In 2017, UCBC’s IRI is responding to these challenges and opportunities by partnering with Coffee Sector Actors to educate and equip the next generation of Agribusiness leaders, organizations and institutions to sustain and create ethical businesses that promote human flourishing and the common good in eastern DR Congo.

Agribusiness Scholarship Award picture

Eastern Congo Initiative’s Agribusiness Scholarship Award Recipients

More specifically, UCBC’s IRI and Agribusiness Department are continuing to partner with Eastern Congo Initiative in order to provide UCBC’s Agribusiness students with a comprehensive understanding of Agribusiness through exploring DRC’s coffee sector at each step of the coffee value chain (i.e., production, processing, distribution and logistics as well as the creation of coffee-related goods and services).
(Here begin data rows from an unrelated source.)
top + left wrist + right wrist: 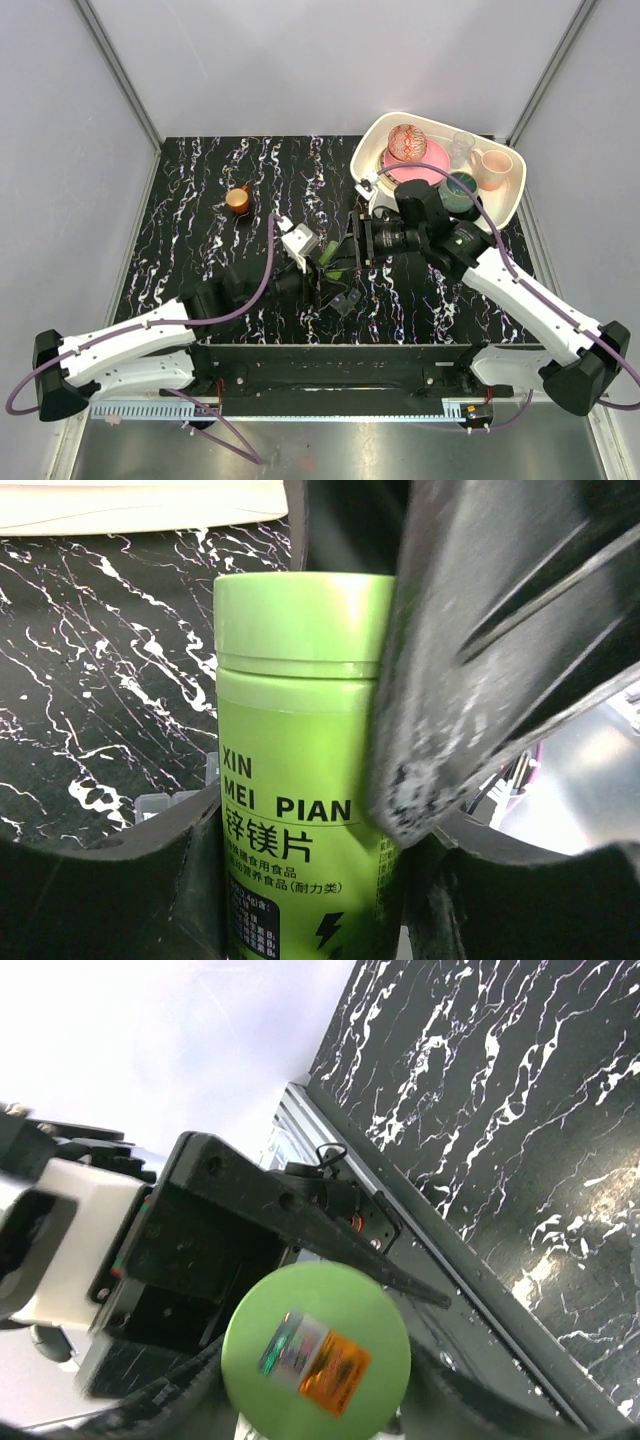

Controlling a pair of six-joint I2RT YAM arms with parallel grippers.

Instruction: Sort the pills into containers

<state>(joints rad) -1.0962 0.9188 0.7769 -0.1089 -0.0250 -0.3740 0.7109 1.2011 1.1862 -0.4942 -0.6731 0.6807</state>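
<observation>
A green bottle [300, 730] with its green cap on stands between the fingers of my left gripper [300, 890], which is shut on its body. My right gripper [315, 1400] is closed around the bottle's cap [315, 1350], which carries a small sticker on top. One right finger [460, 680] crosses the cap's side in the left wrist view. From above, both grippers meet at the bottle [331, 251] mid-table, the left gripper [322, 258] from the left and the right gripper [362, 240] from the right. A small dark pill box [346, 300] lies just in front of them. No pills show.
A small orange cup [238, 199] stands on the black marbled table [200, 260] to the left. At the back right a white tray [515, 200] holds a pink plate, a patterned ball, cups and a dark bowl. Grey walls enclose the table.
</observation>
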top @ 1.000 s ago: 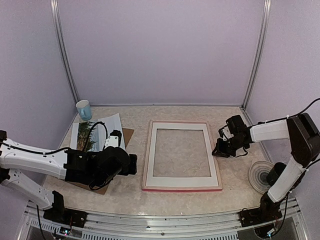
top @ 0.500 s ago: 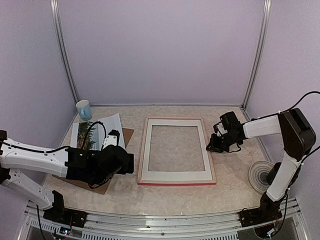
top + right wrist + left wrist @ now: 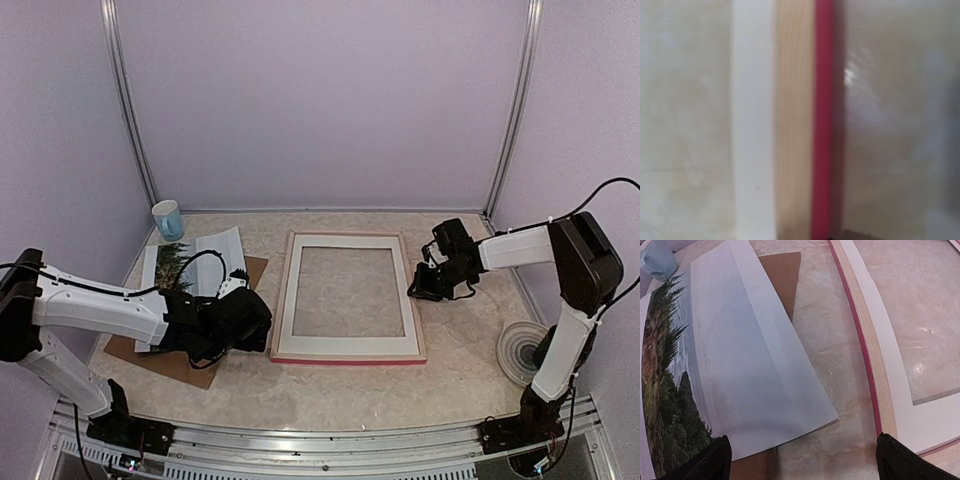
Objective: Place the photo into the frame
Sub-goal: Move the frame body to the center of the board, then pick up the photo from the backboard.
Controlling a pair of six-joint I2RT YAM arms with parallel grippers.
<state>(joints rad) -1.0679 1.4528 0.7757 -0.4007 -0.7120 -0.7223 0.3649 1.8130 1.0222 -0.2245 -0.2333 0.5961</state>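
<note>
jaws: your left pair spread wide, your right pair unreadable.

your left gripper (image 3: 255,325) hangs low over the table (image 3: 350,400), its fingertips (image 3: 705,460) far apart with nothing between them, in the gap between the photo (image 3: 172,268) and the frame (image 3: 345,358). the photo lies flat on the left side, partly over the brown backing board (image 3: 170,362), apart from the frame, with a pale blue cup (image 3: 168,220) just past its far corner. the frame lies flat mid-table, wood side up, pink showing along its edges, the white mat (image 3: 345,344) set inside it. your right gripper (image 3: 418,290) sits at the frame's right rail (its wrist view is only a blur of mat, wood and pink edge), so you cannot tell whether it pinches the rail or merely rests against it.
</note>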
Additionally, UCBC’s Agribusiness students will receive extracurricular training in Coffe as well as access to internships, service learning projects, and a new coffee lab at UCBC, equipping them with transferable skills and strategic knowledge useful in every Agribusiness sector.

What’s more, IRI is also collaborating on a project led by ECI and Élan-RDC that will result in an interactive DRC Coffee Atlas dashboard containing coffee-related maps, data and cupping information. The dashboard will help promote outside investment and interest in DRC’s coffee sector. Juhudi working on coffee map

Additionally, the world’s largest coffee export economies, like Brazil, have a large domestic coffee market.[2] A recent study by Ecobank argued that “the key to capturing the full value of African coffee will be in building robust value chains that ensure that beans flow seamlessly from farmers to African traders and roasters, and onward to African consumers.”[3] Researchers concerned with Congo’s economy, and specifically the coffee sector, must investigate the possible impact of the domestic market and its potential corresponding improvement of livelihoods in DRC.[4] In an effort to increase the percentage of Congo-captured value in the coffee value chain IRI is expanding research on the domestic market for coffee.

[1] International Trade Centre. “Country Brief: Democratic Republic of the Congo.” Accessed: 31 March, 2017. Available: http://www.intracen.org/country/democratic-republic-of-the-congo/.

[2] In 2015, domestic coffee sales in Brazil total more than $2.3 billion USD. Available: https://gain.fas.usda.gov/Recent%20GAIN%20Publications/Coffee%20Annual_Sao%20Paulo%20ATO_Brazil_5-16-2016.pdf

[3] “The Coffee sector in Sub-Saharn Africa,” Dr Edward George, Head of Soft Commodities Research, Ecobank, 4 March 2014.

[4] What’s more, many believe that DRC’s coffee sector has the potential to help promote greater stability in DRC. For example, the Pole Institute argues that the revitalization of DRC’s coffee sector might produce greater stability and mitigate youth participation in armed groups. See: Pole Institute. “Building Cross border cohesion through Coffee Cultivation?: Experiences of Cooperatives of Kalehe (DRC) and Rutsiro (Rwanda). Goma: March 2014.